Return all of the listing word for word; the pictures stay out.
+++
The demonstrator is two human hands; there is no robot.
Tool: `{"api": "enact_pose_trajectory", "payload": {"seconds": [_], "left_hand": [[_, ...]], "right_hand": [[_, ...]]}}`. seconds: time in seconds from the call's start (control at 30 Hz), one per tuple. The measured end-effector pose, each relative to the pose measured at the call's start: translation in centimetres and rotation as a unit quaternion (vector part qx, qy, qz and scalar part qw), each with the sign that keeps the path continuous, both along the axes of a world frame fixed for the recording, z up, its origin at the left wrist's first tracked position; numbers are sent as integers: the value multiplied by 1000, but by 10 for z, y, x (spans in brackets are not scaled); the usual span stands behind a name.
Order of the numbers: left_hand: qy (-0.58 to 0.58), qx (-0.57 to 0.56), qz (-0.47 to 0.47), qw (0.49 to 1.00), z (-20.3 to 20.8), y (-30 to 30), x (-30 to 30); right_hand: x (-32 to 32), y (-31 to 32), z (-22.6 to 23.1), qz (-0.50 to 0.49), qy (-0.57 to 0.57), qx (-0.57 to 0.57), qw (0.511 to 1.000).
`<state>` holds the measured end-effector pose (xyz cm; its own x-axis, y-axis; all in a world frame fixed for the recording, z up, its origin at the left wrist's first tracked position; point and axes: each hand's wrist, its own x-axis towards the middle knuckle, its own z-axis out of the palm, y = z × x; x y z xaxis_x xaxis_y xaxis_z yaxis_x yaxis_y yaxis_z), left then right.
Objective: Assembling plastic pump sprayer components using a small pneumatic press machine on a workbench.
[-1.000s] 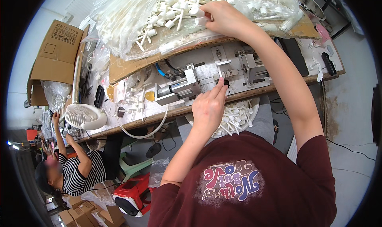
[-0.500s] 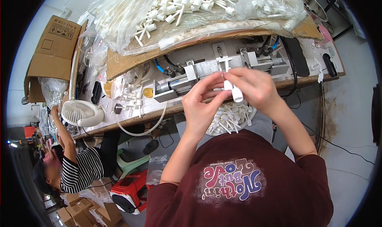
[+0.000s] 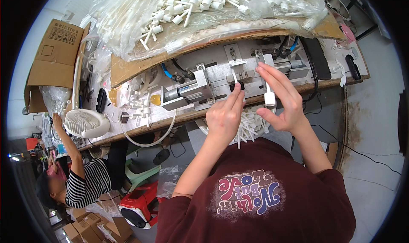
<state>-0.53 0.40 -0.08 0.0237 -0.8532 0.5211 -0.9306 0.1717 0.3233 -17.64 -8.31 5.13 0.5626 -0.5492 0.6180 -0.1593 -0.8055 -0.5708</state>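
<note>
My left hand [image 3: 225, 119] reaches over the bench edge with its fingers stretched forward. Its fingertips are at the lower end of a thin white plastic stick [image 3: 234, 76] that lies in the metal clamping fixture [image 3: 242, 76]; whether they touch it I cannot tell. My right hand [image 3: 284, 100] is open, fingers extended and thumb spread apart. Beside its fingers, a white stem with a cylindrical cap [image 3: 269, 99] hangs cap down, its upper part partly covered. Below both hands, a heap of white capped stems [image 3: 249, 126] lies over my lap.
Pneumatic cylinders [image 3: 181, 94] flank the fixture, with blue and black hoses. Behind it, cardboard [image 3: 140, 64] and plastic sheeting bear a large heap of white capped stems [image 3: 191, 4]. A white fan [image 3: 87, 123] stands left, near a person in a striped top [image 3: 91, 179].
My hands have moved apart. The right has opened and shifted right beside the capped stem; the left has stretched its fingers toward the fixture, where a white stick now lies.
</note>
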Motion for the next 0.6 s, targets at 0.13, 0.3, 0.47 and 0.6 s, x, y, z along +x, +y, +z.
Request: {"api": "enact_pose_trajectory", "payload": {"seconds": [0.13, 0.3, 0.47, 0.6], "left_hand": [[3, 32, -9, 999, 11, -6, 6], [16, 32, -1, 999, 6, -7, 7], [25, 30, 1, 999, 6, -6, 7], [24, 39, -33, 998, 8, -1, 10]], "right_hand": [[-1, 6, -2, -33, 7, 20, 999], [-7, 8, -13, -63, 27, 8, 998], [-3, 13, -16, -68, 56, 17, 996], [5, 6, -22, -59, 99, -96, 989]]}}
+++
* YOUR RESPONSE *
The demonstrator is two human hands; there is no robot.
Tool: `{"api": "enact_pose_trajectory", "payload": {"seconds": [_], "left_hand": [[_, ...]], "right_hand": [[_, ...]]}}`. seconds: time in seconds from the call's start (control at 30 Hz), one per tuple. The measured end-effector pose, each relative to the pose measured at the call's start: translation in centimetres and rotation as a unit quaternion (vector part qx, qy, qz and scalar part qw), each with the sign that keeps the path continuous, both along the axes of a world frame fixed for the recording, z up, its origin at the left wrist's first tracked position; numbers are sent as integers: the value multiplied by 1000, but by 10 for z, y, x (spans in brackets are not scaled); the usual span stands behind a name.
Order of the numbers: left_hand: qy (-0.58 to 0.58), qx (-0.57 to 0.56), qz (-0.47 to 0.47), qw (0.49 to 1.00), z (-20.3 to 20.8), y (-30 to 30), x (-30 to 30); right_hand: x (-32 to 32), y (-31 to 32), z (-22.6 to 23.1), qz (-0.50 to 0.49), qy (-0.57 to 0.57), qx (-0.57 to 0.57), qw (0.511 to 1.000).
`<state>` holds the measured end-effector pose (xyz cm; its own x-axis, y-axis; all in a world frame fixed for the recording, z up, its origin at the left wrist's first tracked position; point and axes: each hand's wrist, its own x-axis towards the middle knuckle, its own z-axis out of the palm, y = z × x; x y z xaxis_x xaxis_y xaxis_z yaxis_x yaxis_y yaxis_z), left then right.
Objective: Assembling plastic pump sprayer components using a small pneumatic press machine on a workbench.
[-1.000s] 
[-0.500s] 
[+0.000s] 
<state>-0.53 0.40 -0.08 0.0237 -0.8532 0.5211 -0.9306 0.1717 0.3233 -17.64 -8.31 5.13 0.5626 -0.5492 0.6180 -0.1593 -0.8055 -0.5708</state>
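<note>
My left hand [image 3: 225, 119] reaches over the bench edge with its fingers stretched forward. Its fingertips are at the lower end of a thin white plastic stick [image 3: 234, 76] that lies in the metal clamping fixture [image 3: 242, 76]; whether they touch it I cannot tell. My right hand [image 3: 284, 100] is open, fingers extended and thumb spread apart. Beside its fingers, a white stem with a cylindrical cap [image 3: 269, 99] hangs cap down, its upper part partly covered. Below both hands, a heap of white capped stems [image 3: 249, 126] lies over my lap.
Pneumatic cylinders [image 3: 181, 94] flank the fixture, with blue and black hoses. Behind it, cardboard [image 3: 140, 64] and plastic sheeting bear a large heap of white capped stems [image 3: 191, 4]. A white fan [image 3: 87, 123] stands left, near a person in a striped top [image 3: 91, 179].
My hands have moved apart. The right has opened and shifted right beside the capped stem; the left has stretched its fingers toward the fixture, where a white stick now lies.
</note>
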Motion for the next 0.6 s, targets at 0.13, 0.3, 0.47 and 0.6 s, x, y, z along +x, +y, +z.
Request: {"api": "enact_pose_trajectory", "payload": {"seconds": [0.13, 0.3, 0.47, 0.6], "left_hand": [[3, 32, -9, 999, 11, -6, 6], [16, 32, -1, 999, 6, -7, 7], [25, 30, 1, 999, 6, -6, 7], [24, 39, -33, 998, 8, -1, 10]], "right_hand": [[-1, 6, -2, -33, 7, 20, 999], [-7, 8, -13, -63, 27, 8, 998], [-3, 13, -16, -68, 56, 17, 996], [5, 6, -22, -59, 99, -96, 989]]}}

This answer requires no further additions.